Dataset excerpts –
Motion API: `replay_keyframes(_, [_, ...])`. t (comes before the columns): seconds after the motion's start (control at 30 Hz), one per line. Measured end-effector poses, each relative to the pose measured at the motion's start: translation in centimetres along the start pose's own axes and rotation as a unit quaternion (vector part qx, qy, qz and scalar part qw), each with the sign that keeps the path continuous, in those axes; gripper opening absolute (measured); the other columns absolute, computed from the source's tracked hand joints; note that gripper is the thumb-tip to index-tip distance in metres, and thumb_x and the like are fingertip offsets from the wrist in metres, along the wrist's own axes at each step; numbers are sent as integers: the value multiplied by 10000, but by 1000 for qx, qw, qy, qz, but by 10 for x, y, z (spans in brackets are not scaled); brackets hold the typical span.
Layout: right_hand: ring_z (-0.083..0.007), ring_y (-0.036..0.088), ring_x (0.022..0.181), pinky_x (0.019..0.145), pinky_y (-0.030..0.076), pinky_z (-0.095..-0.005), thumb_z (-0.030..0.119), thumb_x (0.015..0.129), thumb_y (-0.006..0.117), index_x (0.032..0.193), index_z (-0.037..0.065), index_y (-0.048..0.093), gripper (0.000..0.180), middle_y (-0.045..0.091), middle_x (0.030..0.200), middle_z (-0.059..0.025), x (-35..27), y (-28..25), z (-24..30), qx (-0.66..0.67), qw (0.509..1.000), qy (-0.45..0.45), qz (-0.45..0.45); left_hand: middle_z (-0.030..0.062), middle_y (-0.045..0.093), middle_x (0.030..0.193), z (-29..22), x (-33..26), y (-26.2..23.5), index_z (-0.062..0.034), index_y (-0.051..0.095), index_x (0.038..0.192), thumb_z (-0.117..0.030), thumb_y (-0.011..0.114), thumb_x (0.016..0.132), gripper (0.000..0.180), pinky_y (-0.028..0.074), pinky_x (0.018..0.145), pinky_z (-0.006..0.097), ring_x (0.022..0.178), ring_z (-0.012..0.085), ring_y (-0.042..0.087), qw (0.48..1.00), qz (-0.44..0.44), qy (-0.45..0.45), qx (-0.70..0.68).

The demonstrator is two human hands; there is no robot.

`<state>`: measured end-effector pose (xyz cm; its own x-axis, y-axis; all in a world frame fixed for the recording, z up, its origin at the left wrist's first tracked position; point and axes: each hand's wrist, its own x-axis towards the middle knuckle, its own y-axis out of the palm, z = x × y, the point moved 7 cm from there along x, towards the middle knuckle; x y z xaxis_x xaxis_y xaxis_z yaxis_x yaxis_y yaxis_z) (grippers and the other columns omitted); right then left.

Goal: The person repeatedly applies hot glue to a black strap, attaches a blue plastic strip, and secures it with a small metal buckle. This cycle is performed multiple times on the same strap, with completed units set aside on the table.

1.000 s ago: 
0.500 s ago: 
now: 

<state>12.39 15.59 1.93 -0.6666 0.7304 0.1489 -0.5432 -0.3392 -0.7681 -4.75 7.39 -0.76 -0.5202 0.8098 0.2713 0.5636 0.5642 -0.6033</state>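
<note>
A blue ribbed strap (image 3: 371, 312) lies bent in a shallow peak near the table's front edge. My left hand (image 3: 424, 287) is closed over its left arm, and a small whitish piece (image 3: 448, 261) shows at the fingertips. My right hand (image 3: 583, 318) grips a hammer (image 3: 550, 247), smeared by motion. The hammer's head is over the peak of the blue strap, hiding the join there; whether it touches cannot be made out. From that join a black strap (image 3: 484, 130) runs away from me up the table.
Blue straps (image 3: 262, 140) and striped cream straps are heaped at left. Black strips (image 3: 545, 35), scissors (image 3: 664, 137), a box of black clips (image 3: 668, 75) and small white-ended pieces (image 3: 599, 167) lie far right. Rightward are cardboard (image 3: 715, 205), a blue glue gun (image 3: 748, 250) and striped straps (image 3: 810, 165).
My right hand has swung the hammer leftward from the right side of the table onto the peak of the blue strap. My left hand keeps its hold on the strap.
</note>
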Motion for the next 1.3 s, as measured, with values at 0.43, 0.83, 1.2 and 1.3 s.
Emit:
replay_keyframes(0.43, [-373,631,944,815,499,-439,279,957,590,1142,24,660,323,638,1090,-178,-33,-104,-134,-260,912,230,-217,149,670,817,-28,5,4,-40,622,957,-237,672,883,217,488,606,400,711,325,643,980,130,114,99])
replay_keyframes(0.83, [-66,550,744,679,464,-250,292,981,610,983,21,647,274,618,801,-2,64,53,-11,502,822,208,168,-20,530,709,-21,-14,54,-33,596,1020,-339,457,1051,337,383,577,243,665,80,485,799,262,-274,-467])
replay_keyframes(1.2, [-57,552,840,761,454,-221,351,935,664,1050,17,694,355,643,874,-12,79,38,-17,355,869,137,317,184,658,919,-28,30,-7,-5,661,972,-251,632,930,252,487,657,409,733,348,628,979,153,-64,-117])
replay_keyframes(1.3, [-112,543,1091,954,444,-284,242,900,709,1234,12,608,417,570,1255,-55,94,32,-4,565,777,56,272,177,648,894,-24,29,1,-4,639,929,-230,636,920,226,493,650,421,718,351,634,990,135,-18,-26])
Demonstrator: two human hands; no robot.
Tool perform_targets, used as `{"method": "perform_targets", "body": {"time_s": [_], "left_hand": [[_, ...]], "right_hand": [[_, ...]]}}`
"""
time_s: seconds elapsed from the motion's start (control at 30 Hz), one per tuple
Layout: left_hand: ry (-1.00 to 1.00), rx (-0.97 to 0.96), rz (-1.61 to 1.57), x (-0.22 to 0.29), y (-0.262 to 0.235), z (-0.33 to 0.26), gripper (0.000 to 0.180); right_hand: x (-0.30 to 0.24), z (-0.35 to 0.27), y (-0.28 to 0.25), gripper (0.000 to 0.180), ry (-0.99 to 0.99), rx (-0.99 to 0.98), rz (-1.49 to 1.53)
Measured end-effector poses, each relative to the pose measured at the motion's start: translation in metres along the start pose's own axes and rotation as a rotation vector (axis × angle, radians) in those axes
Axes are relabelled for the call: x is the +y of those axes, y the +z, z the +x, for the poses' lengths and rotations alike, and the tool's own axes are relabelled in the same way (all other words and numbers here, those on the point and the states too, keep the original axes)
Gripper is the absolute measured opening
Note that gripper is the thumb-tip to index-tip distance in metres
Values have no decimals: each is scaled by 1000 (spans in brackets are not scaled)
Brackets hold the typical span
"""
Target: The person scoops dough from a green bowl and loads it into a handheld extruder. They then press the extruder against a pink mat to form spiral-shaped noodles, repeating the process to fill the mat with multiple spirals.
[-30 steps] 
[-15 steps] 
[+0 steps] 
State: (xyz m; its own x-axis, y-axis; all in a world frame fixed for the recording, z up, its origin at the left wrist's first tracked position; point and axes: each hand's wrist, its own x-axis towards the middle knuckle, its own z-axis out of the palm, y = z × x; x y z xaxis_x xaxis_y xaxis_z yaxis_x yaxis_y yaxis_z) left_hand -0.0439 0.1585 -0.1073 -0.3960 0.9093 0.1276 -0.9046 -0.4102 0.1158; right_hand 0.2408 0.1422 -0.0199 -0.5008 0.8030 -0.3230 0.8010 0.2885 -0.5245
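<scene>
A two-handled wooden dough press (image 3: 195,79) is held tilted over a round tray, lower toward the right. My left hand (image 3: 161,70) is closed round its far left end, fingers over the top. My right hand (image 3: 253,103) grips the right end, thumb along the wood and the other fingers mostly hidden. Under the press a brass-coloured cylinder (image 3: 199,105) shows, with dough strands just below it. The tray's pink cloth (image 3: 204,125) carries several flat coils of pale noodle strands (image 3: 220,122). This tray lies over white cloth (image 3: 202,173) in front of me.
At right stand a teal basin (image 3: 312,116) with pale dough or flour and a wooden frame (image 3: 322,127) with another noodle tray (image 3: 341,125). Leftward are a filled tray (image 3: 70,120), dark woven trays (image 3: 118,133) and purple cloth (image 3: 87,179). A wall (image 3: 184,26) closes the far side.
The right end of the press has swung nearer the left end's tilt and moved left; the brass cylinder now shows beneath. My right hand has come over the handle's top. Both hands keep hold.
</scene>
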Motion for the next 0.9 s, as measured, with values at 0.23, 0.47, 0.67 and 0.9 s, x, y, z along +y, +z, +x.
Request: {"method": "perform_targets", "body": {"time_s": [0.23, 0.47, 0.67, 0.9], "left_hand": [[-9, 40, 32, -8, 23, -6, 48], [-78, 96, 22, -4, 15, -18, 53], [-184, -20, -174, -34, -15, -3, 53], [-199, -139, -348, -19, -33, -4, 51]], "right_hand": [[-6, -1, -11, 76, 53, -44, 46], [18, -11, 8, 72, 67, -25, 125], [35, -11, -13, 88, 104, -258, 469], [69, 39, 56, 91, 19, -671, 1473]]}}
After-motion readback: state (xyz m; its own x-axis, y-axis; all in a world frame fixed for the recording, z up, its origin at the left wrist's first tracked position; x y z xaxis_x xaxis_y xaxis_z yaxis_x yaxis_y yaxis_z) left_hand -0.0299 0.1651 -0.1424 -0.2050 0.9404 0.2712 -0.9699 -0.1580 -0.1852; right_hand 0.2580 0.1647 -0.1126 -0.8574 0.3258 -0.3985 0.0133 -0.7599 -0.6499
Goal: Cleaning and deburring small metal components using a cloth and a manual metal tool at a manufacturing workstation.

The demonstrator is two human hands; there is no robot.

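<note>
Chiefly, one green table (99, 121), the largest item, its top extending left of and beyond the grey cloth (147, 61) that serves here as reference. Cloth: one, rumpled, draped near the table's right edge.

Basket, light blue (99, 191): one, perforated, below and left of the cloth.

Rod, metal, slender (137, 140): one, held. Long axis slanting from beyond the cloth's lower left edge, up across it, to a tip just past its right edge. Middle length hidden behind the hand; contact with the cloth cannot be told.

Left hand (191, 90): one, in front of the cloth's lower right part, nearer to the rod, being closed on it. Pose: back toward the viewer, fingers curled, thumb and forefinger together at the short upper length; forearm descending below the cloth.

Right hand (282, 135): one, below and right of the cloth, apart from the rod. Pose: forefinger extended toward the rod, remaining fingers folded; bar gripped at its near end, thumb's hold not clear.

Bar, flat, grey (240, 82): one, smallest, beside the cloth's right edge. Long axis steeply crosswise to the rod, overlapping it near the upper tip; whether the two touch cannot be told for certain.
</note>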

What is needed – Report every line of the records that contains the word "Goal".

Completed exercise –
Goal: The person repeatedly applies hot glue to a black strap, attaches a blue plastic strip, and secures it with a small metal buckle. This cycle is performed multiple times on the same strap, with completed units set aside on the table.
Goal: Cleaning and deburring small metal components using a cloth and a manual metal tool at a manufacturing workstation.

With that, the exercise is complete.